**Required action:** Using the data below, copy every line that contains the word "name".
========================
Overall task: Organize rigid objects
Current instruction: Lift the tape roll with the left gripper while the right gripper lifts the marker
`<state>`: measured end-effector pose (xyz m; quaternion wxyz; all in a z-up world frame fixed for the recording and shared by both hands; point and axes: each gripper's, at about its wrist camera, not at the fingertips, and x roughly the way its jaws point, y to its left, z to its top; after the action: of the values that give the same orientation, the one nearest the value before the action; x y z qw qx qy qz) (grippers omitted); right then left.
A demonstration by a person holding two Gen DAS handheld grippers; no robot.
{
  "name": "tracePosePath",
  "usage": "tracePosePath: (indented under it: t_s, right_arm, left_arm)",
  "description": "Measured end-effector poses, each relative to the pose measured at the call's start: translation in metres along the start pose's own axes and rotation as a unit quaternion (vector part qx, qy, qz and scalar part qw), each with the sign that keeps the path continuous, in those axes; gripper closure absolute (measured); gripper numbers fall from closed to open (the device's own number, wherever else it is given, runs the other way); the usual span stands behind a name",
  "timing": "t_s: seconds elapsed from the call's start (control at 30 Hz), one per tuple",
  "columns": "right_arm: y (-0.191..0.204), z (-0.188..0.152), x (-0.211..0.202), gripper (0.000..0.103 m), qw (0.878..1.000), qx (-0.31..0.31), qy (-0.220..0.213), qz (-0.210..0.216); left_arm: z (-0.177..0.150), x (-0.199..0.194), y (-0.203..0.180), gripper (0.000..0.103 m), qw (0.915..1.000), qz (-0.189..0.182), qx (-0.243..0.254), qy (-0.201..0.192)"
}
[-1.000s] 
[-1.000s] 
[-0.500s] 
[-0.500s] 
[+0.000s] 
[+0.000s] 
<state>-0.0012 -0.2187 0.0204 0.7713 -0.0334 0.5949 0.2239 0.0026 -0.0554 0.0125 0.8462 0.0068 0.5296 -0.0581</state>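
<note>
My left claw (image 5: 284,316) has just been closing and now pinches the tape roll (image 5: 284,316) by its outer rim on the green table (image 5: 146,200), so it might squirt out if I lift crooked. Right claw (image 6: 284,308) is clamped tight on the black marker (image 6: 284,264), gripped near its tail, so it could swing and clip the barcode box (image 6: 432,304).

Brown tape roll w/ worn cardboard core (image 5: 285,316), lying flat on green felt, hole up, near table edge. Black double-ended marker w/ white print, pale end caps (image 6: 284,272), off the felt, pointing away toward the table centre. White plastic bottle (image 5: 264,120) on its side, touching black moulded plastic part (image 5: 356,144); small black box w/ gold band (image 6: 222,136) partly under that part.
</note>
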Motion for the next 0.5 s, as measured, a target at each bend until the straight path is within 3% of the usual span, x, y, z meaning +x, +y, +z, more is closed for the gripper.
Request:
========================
**Exercise result:**
  "name": "tracePosePath",
  "description": "Measured end-effector poses, each relative to the pose measured at the call's start: translation in metres along the start pose's own axes and rotation as a unit quaternion (vector part qx, qy, qz and scalar part qw), each with the sign that keeps the path continuous, in those axes; gripper closure absolute (measured); gripper numbers fall from closed to open (the device's own number, wherever else it is given, runs the other way); the usual span stands behind a name",

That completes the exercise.